I'm sure I chose this song just to be an ass, as was frequently my wont, but I also relished the challenge. The paper is lost to history, which is for the best for everyone, especially me, because I'm sure it's embarrassingly stupid. But I don't really remember anything about it other than that I got an A, and my instructor commented that indeed, this song is a perfect little "rock haiku." And that phrase seemed more true and more complete than anything I'd bullshitted in those 5 pages.
Anyway, "Why Don't We Do It In the Road" has always been a favorite of mine. The White Album was in some respects a conscious swing away from the artistic excesses of Sgt. Pepper (not to mention the less well-received excesses of Magical Mystery Tour), and you can't get much more straight-up sick rock-and-roll than this kickass 12-bar blues.
So Paul and Ringo recorded this alone, while John and George were working on some other White Album stuff, and John never quite got over it-- he references feeling left out of this song in his famous Playboy interview in 1980. Of course John was a dick in his own way to Paul a thousand times, so I'm not saying John's right to complain about this-- but it's interesting that this is what he remembers. I think he just likes the song so darned much that he wishes he could have played on it. And, I mean, of course.
Paul claimed to have written this in India, watching two monkeys go at it in the middle of a road, which made him think about how the animals are luckier and perhaps smarter for having fewer hangups about sex and stuff than humans do. This is probably true-- but don't you wish you didn't know that story? I prefer to think that Paul came up with this song on the spot as he wolf-whistled out the window at some London hotties. Or that the song just emerged fully-formed from his guitar, like Athena popping out of Zeus's head.

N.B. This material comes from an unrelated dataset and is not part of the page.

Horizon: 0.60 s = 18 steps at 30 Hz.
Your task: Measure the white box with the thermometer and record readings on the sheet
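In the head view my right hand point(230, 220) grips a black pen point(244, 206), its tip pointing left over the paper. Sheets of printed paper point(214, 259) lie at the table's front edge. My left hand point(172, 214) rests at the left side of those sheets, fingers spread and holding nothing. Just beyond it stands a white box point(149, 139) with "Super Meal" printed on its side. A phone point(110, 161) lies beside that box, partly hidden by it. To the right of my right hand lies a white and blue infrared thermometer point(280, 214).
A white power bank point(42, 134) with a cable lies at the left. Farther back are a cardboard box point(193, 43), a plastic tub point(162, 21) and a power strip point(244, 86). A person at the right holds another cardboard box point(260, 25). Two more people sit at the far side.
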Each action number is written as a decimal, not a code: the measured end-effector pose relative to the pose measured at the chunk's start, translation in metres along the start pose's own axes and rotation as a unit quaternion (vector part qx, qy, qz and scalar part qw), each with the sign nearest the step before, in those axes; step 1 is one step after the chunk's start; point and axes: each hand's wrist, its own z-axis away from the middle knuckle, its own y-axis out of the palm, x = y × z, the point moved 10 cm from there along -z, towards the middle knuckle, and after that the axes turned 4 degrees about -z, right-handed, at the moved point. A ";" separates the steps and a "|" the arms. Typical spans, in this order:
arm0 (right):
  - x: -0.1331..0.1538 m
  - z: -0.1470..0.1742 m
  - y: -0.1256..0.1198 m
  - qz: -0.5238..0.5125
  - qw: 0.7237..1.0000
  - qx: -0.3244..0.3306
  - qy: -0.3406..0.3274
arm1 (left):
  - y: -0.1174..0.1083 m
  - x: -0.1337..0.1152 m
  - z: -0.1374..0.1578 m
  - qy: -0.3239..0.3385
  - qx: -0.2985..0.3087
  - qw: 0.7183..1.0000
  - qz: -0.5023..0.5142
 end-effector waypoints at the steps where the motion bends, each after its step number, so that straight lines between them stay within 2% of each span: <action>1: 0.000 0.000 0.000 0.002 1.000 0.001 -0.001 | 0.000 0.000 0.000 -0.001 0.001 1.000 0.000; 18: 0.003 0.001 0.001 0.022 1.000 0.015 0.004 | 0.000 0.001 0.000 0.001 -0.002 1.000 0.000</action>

Because, though I might not have thought so back in college, I don't want this song to be some counter-cultural sex-revolution message song. I want it to be dirty as hell. I want the song to convince me that not only should I be doing it in the road with Paul right this second (Paul: call me!), I should also not give a crap who happens to be watching us.
Luckily all that stuff I want is actually there. Paul flirts with us in so many songs, but here it's as if he can't bear to flirt anymore-- instead, he's begging for it, laying it all on the line, and he does not have time to take us home first and freaking seduce us with some lingerie, it's gotta be the road. Right now. He's asking with a smile, and a coy "no one will be watching us" (which we know darned well isn't true), but this man has some needs. Just listen to it: that piano line throbs as relentlessly as a vein in a forehead, and Ringo's drum fills are dripping with machismo. But it's Paul's vocals that really sell it-- any time Paul does his Little Richard voice I just totally melt, and here he does it maybe best of all, just torn up and crazy and rocking the hell out of this vocal. By the time he's come around for the third time, I'm all crazed too, rocking out right along with him. This is a powerful rock haiku-- it just goes to show the power of some blues chords and some groovy piano and some Paul McCartney. Needless to say, he's got me totally convinced. (Paul: call me!)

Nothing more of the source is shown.